Just because the victims here are actors, singers and others who are in the public arena does not make the act of the unknown hacker any less criminal or repulsive. However, if you take to social media and listen to its shrill and opinionated masses, it is their entire fault – they are women, they are celebs and they take nude pictures.
These righteous upholders of our morality will be in for a rude shock if they asked around how many of us had taken a provocative image or sent a sext? We did it in the privacy of our homes and on a medium we thought was safe. It was a conversation between lovers, we had no idea a hacker was hiding under the bed.
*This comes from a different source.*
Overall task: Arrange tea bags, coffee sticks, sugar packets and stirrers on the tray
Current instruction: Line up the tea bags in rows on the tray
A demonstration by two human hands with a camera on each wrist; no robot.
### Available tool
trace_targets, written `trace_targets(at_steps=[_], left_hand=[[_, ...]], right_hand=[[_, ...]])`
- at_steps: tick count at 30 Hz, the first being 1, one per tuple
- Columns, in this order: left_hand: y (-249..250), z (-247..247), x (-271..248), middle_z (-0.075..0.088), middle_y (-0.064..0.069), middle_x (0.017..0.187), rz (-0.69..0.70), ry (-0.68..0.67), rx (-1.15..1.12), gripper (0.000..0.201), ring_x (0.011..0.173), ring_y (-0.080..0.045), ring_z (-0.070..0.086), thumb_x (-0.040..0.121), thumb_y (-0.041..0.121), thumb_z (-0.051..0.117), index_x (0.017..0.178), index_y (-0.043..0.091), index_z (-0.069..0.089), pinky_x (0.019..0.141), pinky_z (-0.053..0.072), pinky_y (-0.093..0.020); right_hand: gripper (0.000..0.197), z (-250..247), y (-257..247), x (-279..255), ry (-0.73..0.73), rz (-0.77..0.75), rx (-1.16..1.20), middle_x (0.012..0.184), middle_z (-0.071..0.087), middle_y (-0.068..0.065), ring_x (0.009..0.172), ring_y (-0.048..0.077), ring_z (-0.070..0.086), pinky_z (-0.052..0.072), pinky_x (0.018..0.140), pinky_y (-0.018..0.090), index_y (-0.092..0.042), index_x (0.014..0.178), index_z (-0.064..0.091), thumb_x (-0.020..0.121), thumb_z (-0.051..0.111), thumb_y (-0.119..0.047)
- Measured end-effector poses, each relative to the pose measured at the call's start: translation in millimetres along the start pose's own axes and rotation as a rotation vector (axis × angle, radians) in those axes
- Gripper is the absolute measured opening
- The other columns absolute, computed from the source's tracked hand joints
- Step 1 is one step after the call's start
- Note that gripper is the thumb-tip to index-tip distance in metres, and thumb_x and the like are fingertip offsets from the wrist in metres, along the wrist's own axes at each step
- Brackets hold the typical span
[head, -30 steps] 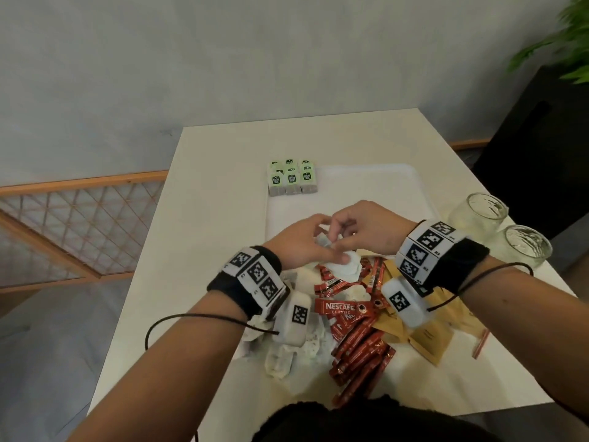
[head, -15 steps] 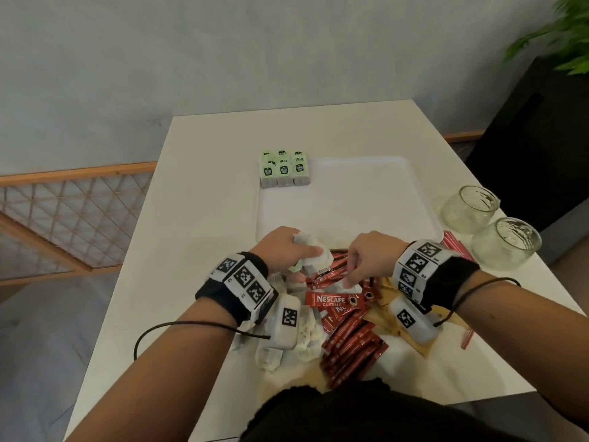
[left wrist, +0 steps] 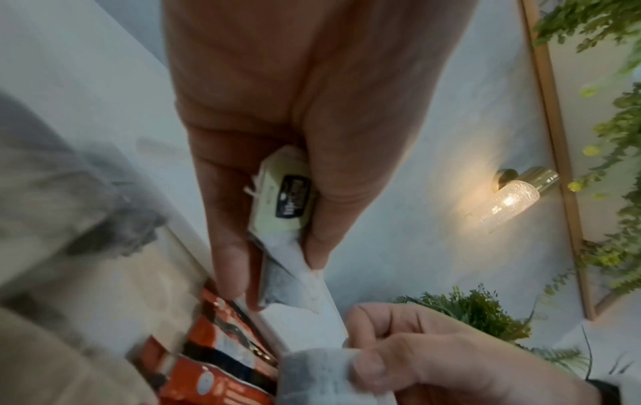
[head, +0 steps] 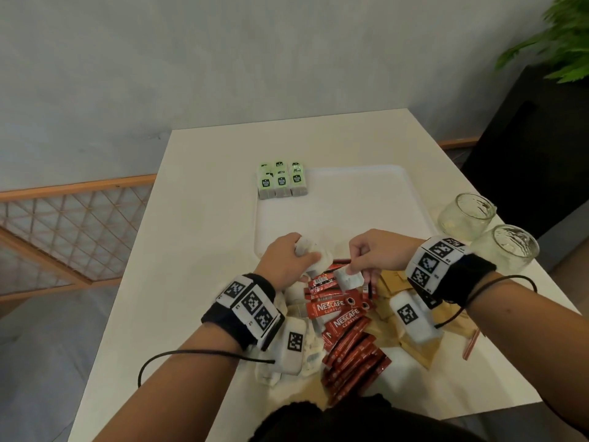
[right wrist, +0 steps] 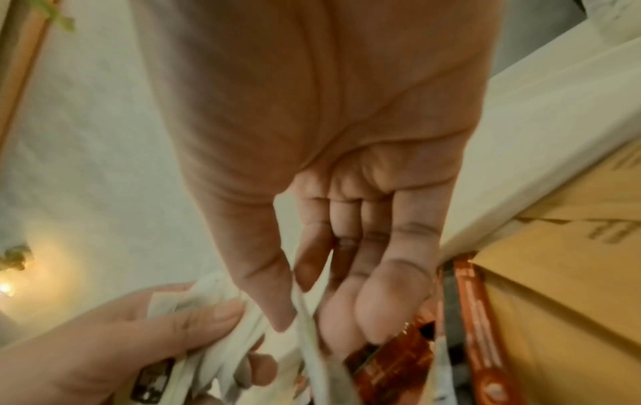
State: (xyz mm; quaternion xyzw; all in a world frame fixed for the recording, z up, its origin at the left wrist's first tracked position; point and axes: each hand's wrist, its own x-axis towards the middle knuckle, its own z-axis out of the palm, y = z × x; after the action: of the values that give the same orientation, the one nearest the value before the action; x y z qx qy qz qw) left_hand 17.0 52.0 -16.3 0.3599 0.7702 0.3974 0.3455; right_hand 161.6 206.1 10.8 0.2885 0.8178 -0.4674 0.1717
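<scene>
While hands sort beside the tray (head: 344,199):
Left hand (head: 287,260): grasping gathered tea bags (left wrist: 282,202), drawn back from tray to pile.
Right hand (head: 376,253): pinching another tea bag (head: 349,277) above coffee sticks (head: 338,309).
Meaning: collecting continues; tray's far-left corner holds one tea-bag block (head: 282,181).

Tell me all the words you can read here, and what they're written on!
"NESCAFE CLASSIC": on two red coffee sticks in the pile.
Green tea bag tags on the tray: too small.
Tag of the tea bag in the left hand: blurred.
Brown sugar packets: print blurred.
</scene>
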Motion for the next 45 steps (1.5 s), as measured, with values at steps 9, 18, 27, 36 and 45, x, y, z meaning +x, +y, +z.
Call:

Hollywood celebs are used to living under the glare and unstinted surveillance. Unforgiving media and public watch every step they take and damning criticism is the result of one mistake. For them, every shred of privacy is precious; it should be, given the fact even their phones can be turned against them.
This case is a new low, even worse than the advent of paparazzi which blurred the line between public and personal. Princess Diana was probably the first victim of this hunger for a scoop. Britain’s News of The World, which was closed down because the journalists working there hacked into the phones of politicians, celebrities and unwitting people caught up in the news, brought that kind of unethical means to people like you and me.
The result of that case was filing of criminal charges against senior people working in the paper who either hacked the phones or were part of the conspiracy.
Similar steps need to be taken in this hacking case. And not just against the hacker but every person who is clicking on those images. You are not just looking for harmless fun, neither checking out what the brouhaha is all about. You are abusing their private moments and their bodies, and that’s a crime.